__EXERCISE BRIEF__. Leave every picture out and give back the lines below from the first through the line that holds "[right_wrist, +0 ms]", exactly as written.
:: SUPPLIED RECORDS
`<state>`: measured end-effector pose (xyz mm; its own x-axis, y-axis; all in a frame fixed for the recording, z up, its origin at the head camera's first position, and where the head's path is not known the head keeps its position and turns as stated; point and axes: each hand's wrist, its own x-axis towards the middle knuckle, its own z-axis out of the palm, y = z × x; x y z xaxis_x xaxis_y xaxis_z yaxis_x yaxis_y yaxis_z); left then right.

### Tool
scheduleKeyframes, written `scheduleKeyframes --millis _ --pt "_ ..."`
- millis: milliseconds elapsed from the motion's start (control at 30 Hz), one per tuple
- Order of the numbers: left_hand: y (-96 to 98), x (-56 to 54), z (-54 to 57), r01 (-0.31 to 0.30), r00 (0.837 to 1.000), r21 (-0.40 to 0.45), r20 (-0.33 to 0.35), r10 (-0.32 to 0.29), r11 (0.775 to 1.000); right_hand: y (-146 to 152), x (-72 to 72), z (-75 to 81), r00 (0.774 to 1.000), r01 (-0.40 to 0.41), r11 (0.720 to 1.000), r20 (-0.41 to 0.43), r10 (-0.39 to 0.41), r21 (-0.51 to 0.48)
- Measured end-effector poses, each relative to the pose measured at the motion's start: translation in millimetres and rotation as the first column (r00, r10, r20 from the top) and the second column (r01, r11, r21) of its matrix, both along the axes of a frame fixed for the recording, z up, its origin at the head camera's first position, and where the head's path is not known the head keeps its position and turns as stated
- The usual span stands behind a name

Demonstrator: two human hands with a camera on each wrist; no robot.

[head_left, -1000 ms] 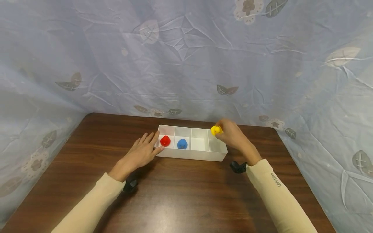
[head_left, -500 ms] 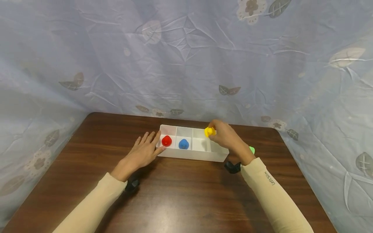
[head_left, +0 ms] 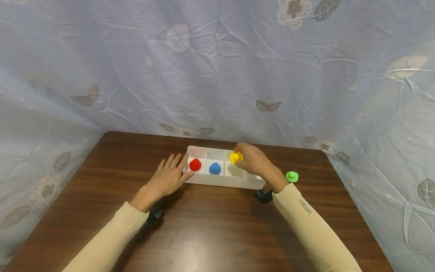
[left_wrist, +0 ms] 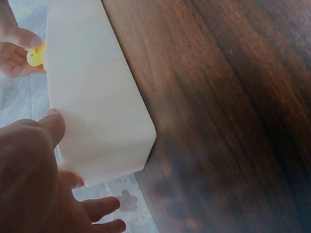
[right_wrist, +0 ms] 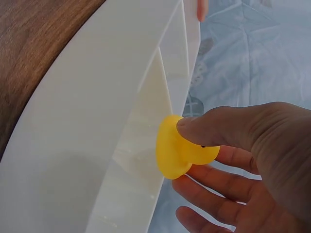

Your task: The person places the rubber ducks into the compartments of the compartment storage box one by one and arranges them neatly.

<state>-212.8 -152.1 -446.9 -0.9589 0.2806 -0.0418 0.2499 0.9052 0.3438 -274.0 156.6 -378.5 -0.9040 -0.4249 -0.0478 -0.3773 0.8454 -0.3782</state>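
My right hand pinches a yellow rubber duck between thumb and fingers, over the third compartment from the left of a white divided box. A red rubber duck sits in the leftmost compartment, and a blue rubber duck in the one beside it. At the box's left end, my left hand has its fingers spread, with thumb and index finger right at the rim. The left wrist view shows that thumb against the box's front wall. My right hand partly covers the rightmost compartment.
A green rubber duck stands on the brown wooden table, to the right of the box beyond my right wrist. Behind the table hangs a pale patterned curtain, which also runs along both sides.
My right hand has carried the yellow duck leftward from above the rightmost compartment to the third one and lowered it slightly. The green duck has come into view. My left hand stays put.
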Motion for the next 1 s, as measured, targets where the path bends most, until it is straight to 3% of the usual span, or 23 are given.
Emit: scheduleKeyframes --millis 367,700,1000 --pt "-2.7 -0.5 -1.7 -0.007 1.0 -0.004 0.024 0.007 1.0 -10 -1.2 -11.8 0.998 -0.056 0.998 -0.003 0.056 0.013" --pt "-0.9 -1.2 -5.5 -0.001 1.0 -0.009 0.025 0.001 1.0 -12 1.1 -14.1 0.999 -0.051 0.998 -0.005 0.051 0.02" --pt "-0.1 -1.1 -2.0 0.002 1.0 -0.01 0.022 -0.002 1.0 -12 0.3 -16.9 0.999 -0.053 0.998 -0.002 0.054 0.04"
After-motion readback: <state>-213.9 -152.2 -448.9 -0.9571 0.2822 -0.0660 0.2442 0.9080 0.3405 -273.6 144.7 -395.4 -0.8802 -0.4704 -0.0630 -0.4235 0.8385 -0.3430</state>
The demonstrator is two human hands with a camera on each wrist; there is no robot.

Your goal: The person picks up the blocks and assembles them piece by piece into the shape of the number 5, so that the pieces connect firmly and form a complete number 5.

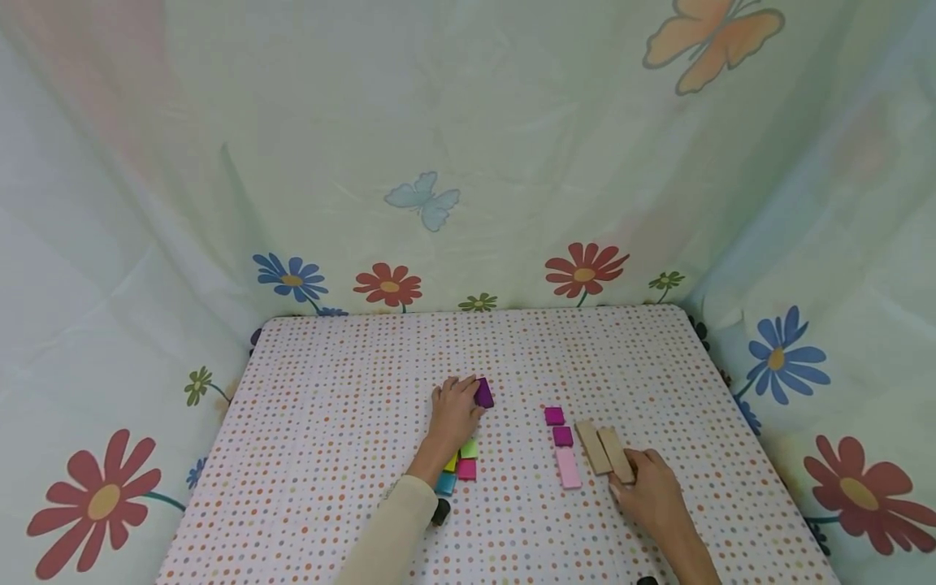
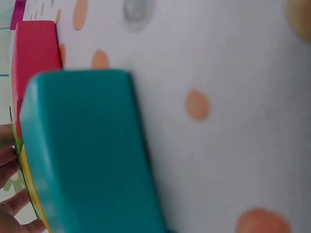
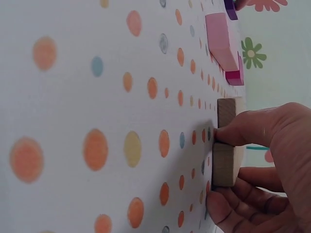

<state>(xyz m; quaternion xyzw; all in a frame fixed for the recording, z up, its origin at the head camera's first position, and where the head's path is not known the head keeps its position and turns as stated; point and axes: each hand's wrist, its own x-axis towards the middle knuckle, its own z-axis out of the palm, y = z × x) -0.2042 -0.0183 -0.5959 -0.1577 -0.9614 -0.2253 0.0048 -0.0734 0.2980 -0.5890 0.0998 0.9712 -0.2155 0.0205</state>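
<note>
Upper middle of the table in the head view, my left hand (image 1: 455, 408) holds a dark purple block (image 1: 485, 393) at its left side, between fingertips and thumb. Below that wrist lie a blue block (image 1: 446, 483), a yellow block (image 1: 451, 463), a light green block (image 1: 469, 448) and a crimson block (image 1: 466, 469), partly covered by the arm. With thumb and fingers on its two long sides, my right hand (image 1: 649, 487) pinches the nearer of two plain wooden blocks (image 1: 617, 455). The other wooden block (image 1: 593, 447) lies alongside, and the right thumb reaches between their near ends.
Left of the wooden blocks, two magenta blocks (image 1: 554, 416) and a pale pink block (image 1: 568, 469) form a column. The dotted tabletop (image 1: 351, 357) meets a flowered curtain (image 1: 483, 244) at the back and sides.
</note>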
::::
__SOLUTION TO THIS EXERCISE__.
`<state>`: measured end-effector pose (xyz mm; its own x-axis, y-axis; all in a frame fixed for the recording, z up, its origin at the head camera's first position, and where the head's path is not known the head keeps its position and turns as stated; point and axes: each hand's wrist, its own x-axis towards the middle knuckle, its own z-axis out of the palm, y = z × x; x y z xaxis_x xaxis_y xaxis_z yaxis_x yaxis_y yaxis_z); left then right.

### Tool
scheduleKeyframes, written `scheduleKeyframes --millis _ --pt "_ ..."`
- millis: milliseconds elapsed from the motion's start (control at 30 Hz), one per tuple
- Order of the numbers: left_hand: y (-96 to 98), x (-56 to 54), z (-54 to 57), r01 (-0.31 to 0.30), r00 (0.837 to 1.000), r21 (-0.40 to 0.45), r20 (-0.33 to 0.35), r10 (-0.32 to 0.29), r11 (0.775 to 1.000); right_hand: y (-146 to 152), x (-72 to 72), z (-75 to 81), r00 (0.774 to 1.000), r01 (-0.40 to 0.41), r11 (0.720 to 1.000), r20 (-0.41 to 0.43), r10 (-0.39 to 0.41), r21 (-0.51 to 0.48)
- Measured end-effector poses, each relative to the pose measured at the motion's start: translation in millimetres and rotation as the first column (r00, r10, r20 from the top) and the second column (r01, r11, r21) of its matrix, both along the axes of a frame fixed for the recording, z up, its origin at the head camera's first position, and where the head's path is not known the head keeps its position and turns as stated
- The usual span stands behind a name

Demonstrator: two human hands with a camera on each wrist; no robot.

[head_left, -1000 ms] 
[head_left, -500 ms] 
[head_left, +0 ms] 
[left_wrist, +0 ms] 
[right_wrist, +0 ms] 

No additional output will be given.